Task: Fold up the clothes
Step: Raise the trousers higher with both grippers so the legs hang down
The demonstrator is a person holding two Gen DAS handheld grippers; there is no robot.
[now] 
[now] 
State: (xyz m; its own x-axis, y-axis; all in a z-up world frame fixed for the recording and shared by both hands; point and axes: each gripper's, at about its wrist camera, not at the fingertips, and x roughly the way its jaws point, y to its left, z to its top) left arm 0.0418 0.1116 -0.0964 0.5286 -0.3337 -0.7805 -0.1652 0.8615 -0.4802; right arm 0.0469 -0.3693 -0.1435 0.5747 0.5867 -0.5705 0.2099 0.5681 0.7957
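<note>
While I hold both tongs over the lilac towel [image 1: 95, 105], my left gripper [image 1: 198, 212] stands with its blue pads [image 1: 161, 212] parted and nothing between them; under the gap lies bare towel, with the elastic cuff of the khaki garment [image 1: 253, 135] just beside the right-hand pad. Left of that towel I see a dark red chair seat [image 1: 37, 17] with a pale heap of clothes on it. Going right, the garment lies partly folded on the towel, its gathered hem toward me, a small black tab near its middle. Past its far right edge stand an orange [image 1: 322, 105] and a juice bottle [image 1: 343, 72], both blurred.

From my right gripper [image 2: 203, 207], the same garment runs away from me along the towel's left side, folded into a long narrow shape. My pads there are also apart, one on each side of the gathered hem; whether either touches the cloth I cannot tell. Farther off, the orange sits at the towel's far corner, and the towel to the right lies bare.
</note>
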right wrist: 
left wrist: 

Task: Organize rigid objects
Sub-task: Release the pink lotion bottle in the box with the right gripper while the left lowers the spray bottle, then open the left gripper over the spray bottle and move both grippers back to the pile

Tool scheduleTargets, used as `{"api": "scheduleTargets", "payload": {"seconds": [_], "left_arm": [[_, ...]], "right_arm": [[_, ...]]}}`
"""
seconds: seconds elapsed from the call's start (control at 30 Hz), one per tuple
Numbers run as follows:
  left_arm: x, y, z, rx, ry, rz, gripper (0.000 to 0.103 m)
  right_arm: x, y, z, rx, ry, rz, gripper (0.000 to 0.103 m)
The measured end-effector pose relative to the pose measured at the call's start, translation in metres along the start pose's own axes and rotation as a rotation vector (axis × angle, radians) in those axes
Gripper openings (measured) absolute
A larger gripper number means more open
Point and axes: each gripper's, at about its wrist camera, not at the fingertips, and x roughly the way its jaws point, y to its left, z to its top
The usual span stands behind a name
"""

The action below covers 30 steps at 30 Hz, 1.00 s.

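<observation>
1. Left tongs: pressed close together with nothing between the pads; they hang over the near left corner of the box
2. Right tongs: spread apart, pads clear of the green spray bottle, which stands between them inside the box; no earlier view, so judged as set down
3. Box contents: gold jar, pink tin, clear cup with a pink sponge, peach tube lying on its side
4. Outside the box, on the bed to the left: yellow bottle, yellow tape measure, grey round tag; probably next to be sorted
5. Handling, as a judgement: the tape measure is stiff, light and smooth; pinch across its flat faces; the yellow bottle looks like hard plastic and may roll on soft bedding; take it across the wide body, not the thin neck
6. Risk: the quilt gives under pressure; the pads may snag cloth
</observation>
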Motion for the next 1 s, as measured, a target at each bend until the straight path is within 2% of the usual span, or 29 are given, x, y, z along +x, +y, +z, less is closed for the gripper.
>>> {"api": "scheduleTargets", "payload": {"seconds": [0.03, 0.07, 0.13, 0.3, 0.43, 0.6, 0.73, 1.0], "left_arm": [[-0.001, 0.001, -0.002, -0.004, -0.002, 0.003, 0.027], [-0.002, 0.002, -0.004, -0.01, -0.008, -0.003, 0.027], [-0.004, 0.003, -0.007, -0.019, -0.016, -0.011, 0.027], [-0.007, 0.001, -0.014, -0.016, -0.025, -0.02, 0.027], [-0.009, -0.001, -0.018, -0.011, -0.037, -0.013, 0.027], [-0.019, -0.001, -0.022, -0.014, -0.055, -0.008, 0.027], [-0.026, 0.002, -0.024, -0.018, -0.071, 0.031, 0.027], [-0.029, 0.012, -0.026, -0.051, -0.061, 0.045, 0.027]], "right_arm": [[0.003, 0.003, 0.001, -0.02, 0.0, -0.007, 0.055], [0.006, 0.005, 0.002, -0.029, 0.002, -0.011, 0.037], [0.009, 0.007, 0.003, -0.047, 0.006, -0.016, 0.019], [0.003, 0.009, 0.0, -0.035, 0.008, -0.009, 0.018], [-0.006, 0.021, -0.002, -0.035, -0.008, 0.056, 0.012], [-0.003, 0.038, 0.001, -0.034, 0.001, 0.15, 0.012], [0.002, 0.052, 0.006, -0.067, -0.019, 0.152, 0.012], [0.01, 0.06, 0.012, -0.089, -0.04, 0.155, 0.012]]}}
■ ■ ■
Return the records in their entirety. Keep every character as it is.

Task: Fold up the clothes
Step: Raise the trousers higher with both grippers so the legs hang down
The demonstrator is a person holding two Gen DAS handheld grippers; there is no robot.
[now] 
[now] 
State: (xyz m; its own x-axis, y-axis; all in a z-up world frame fixed for the recording and shared by both hands; point and axes: each gripper's, at about its wrist camera, not at the fingertips, and x roughly the way its jaws point, y to its left, z to its top) left arm 0.0418 0.1116 -0.0964 0.5286 -0.3337 -0.7805 -0.1652 0.8615 -0.4802; right arm 0.0469 -0.3693 -0.1435 0.5747 0.5867 -0.5705 0.2099 0.5681 0.7957
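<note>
While I hold both tongs over the lilac towel [image 1: 95, 105], my left gripper [image 1: 198, 212] stands with its blue pads [image 1: 161, 212] parted and nothing between them; under the gap lies bare towel, with the elastic cuff of the khaki garment [image 1: 253, 135] just beside the right-hand pad. Left of that towel I see a dark red chair seat [image 1: 37, 17] with a pale heap of clothes on it. Going right, the garment lies partly folded on the towel, its gathered hem toward me, a small black tab near its middle. Past its far right edge stand an orange [image 1: 322, 105] and a juice bottle [image 1: 343, 72], both blurred.

From my right gripper [image 2: 203, 207], the same garment runs away from me along the towel's left side, folded into a long narrow shape. My pads there are also apart, one on each side of the gathered hem; whether either touches the cloth I cannot tell. Farther off, the orange sits at the towel's far corner, and the towel to the right lies bare.
</note>
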right wrist: 
left wrist: 

Task: Organize rigid objects
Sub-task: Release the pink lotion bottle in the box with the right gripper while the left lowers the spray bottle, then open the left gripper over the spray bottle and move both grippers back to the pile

Tool scheduleTargets, used as `{"api": "scheduleTargets", "payload": {"seconds": [_], "left_arm": [[_, ...]], "right_arm": [[_, ...]]}}`
"""
seconds: seconds elapsed from the call's start (control at 30 Hz), one per tuple
Numbers run as follows:
  left_arm: x, y, z, rx, ry, rz, gripper (0.000 to 0.103 m)
  right_arm: x, y, z, rx, ry, rz, gripper (0.000 to 0.103 m)
The measured end-effector pose relative to the pose measured at the call's start, translation in metres along the start pose's own axes and rotation as a rotation vector (axis × angle, radians) in those axes
Gripper openings (measured) absolute
A larger gripper number means more open
Point and axes: each gripper's, at about its wrist camera, not at the fingertips, and x roughly the way its jaws point, y to its left, z to its top
The usual span stands behind a name
"""

The action below covers 30 steps at 30 Hz, 1.00 s.

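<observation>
1. Left tongs: pressed close together with nothing between the pads; they hang over the near left corner of the box
2. Right tongs: spread apart, pads clear of the green spray bottle, which stands between them inside the box; no earlier view, so judged as set down
3. Box contents: gold jar, pink tin, clear cup with a pink sponge, peach tube lying on its side
4. Outside the box, on the bed to the left: yellow bottle, yellow tape measure, grey round tag; probably next to be sorted
5. Handling, as a judgement: the tape measure is stiff, light and smooth; pinch across its flat faces; the yellow bottle looks like hard plastic and may roll on soft bedding; take it across the wide body, not the thin neck
6. Risk: the quilt gives under pressure; the pads may snag cloth
</observation>
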Motion for the next 1 s, as measured, a target at each bend until the straight path is within 2% of the usual span, or 29 are given, x, y, z along +x, +y, +z, less is closed for the gripper.
>>> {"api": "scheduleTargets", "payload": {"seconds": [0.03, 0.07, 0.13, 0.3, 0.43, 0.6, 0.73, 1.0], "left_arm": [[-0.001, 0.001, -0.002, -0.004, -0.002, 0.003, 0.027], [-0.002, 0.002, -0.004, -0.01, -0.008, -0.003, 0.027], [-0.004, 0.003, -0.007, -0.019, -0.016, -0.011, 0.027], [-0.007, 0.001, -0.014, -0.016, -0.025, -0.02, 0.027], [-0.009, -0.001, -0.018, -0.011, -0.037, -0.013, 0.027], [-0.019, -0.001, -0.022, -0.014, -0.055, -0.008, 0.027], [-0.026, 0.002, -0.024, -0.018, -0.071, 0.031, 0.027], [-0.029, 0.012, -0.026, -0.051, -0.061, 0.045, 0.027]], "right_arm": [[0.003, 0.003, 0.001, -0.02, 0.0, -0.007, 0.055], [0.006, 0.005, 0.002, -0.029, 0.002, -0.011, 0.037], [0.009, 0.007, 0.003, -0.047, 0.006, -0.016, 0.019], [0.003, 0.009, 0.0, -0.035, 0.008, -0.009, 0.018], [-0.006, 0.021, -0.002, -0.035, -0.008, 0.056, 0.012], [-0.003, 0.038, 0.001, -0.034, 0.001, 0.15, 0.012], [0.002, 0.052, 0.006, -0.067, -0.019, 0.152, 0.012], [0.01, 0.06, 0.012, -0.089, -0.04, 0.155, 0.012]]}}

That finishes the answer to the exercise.